Mais le cloporte avait disparu.

Il avait profité du rire de Georgette pour se fourrer dans un trou du plancher.

D’autres événements suivirent le cloporte.

D’abord, des hirondelles passèrent.

Leurs nids étaient probablement sous le rebord du toit. Elles vinrent voler tout près de la fenêtre, un peu inquiètes des enfants, décrivant de grands cercles dans l’air, et poussant leur doux cri du printemps. Cela fit lever les yeux aux trois enfants et le cloporte fut oublié.

Georgette braqua son doigt sur les hirondelles et cria: – Coco!

René-Jean la réprimanda.

– Mamoiselle, on ne dit pas des cocos, on dit des oseaux.

– Zozo, dit Georgette.

Et tous les trois regardèrent les hirondelles.

Puis une abeille entra.

Rien ne ressemble à une âme comme une abeille. Elle va de fleur en fleur comme une âme d’étoile en étoile, et elle rapporte le miel comme l’âme rapporte la lumière.
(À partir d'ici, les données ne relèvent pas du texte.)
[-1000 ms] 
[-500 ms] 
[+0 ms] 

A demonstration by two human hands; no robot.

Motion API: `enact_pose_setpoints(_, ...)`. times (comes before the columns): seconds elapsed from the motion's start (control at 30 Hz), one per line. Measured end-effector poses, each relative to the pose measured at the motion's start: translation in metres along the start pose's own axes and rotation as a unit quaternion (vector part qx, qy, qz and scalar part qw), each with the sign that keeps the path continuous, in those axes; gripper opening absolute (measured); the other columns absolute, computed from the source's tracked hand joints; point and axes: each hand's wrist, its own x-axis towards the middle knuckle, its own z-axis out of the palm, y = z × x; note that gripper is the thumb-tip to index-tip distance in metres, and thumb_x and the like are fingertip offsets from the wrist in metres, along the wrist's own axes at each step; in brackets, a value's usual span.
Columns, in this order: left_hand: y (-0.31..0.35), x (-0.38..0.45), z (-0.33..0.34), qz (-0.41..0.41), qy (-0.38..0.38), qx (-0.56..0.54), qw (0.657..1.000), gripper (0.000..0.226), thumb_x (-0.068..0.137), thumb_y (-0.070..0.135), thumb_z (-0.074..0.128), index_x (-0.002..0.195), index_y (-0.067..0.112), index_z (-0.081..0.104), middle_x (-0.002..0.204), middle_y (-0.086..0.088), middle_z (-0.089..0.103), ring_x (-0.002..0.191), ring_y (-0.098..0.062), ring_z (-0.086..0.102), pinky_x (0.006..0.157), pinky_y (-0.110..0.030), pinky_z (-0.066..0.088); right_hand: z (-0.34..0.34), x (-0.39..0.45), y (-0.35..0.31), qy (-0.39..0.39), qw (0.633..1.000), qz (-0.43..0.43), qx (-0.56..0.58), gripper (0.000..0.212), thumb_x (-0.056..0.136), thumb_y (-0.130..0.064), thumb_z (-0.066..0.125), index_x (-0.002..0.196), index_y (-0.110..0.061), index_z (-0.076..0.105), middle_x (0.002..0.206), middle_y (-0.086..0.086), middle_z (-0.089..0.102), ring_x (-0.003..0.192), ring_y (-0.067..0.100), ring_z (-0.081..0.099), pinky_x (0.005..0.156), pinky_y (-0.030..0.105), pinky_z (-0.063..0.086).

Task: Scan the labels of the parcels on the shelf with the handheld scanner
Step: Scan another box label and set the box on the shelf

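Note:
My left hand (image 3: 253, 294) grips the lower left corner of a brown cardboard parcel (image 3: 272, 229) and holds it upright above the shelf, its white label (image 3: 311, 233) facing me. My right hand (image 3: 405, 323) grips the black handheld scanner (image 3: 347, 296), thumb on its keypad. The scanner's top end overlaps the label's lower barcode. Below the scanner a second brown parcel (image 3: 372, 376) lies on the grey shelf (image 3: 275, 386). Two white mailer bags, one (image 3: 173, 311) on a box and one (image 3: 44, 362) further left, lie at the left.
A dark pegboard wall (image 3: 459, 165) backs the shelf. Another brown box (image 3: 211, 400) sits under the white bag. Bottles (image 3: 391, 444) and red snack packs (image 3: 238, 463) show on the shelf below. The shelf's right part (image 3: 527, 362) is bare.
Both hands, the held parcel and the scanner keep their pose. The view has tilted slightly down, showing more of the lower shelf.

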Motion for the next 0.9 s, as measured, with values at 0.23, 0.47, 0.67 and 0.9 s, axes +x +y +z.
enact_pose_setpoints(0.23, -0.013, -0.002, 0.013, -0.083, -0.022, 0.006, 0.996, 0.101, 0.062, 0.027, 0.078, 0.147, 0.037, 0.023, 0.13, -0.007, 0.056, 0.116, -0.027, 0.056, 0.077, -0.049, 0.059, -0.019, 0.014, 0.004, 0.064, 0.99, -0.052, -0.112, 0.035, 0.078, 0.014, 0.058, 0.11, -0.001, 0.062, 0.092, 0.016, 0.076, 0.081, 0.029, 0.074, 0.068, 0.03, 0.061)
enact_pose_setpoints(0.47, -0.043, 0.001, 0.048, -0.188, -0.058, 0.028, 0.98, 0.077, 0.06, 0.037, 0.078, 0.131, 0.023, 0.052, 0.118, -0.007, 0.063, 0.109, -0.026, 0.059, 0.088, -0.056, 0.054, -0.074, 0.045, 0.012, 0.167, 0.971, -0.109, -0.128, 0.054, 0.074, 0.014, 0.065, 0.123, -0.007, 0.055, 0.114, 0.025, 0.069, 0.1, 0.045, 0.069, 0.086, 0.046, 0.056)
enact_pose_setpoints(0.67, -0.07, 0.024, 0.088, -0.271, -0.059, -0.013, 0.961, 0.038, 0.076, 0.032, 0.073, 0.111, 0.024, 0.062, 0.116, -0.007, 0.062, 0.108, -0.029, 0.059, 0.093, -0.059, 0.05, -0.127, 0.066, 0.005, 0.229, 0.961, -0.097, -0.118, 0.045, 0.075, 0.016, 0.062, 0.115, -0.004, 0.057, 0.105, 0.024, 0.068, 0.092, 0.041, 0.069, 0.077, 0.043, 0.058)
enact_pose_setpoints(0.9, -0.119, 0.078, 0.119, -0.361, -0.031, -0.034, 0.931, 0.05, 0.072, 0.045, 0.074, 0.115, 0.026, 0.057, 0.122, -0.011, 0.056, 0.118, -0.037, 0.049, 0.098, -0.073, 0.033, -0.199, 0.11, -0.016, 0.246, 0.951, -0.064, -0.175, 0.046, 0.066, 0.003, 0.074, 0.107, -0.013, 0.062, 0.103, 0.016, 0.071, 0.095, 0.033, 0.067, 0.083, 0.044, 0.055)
Celle-ci fit grand bruit en entrant, elle bourdonnait à voix haute, et elle avait l’air de dire: J’arrive, je viens de voir les roses, maintenant je viens voir les enfants. Qu’est-ce qui se passe ici?

Une abeille, c’est une ménagère, et cela gronde en chantant.

Tant que l’abeille fut là, les trois petits ne la quittèrent pas des yeux.

L’abeille explora toute la bibliothèque, fureta les recoins, voleta ayant l’air d’être chez elle et dans une ruche, et rôda, ailée et mélodieuse, d’armoire en armoire, regardant à travers les vitres les titres des livres, comme si elle eût été un esprit.

Sa visite faite, elle partit.

– Elle va dans sa maison, dit René-Jean.

– C’est une bête, dit Gros-Alain.

– Non, repartit René-Jean, c’est une mouche.

– Muche, dit Georgette.

Là-dessus, Gros-Alain, qui venait de trouver à terre une ficelle à l’extrémité de laquelle il y avait un nœud, prit entre son pouce et son index le bout opposé au nœud, fit de la ficelle une sorte de moulinet, et la regarda tourner avec une attention profonde.

De son côté, Georgette, redevenue quadrupède et ayant repris son va-et-vient capricieux sur le plancher, avait découvert un vénérable fauteuil de tapisserie mangé des vers dont le crin sortait par plusieurs trous. Elle s’était arrêtée à ce fauteuil. Elle élargissait les trous et tirait le crin avec recueillement.

Brusquement, elle leva un doigt, ce qui voulait dire: – Écoutez.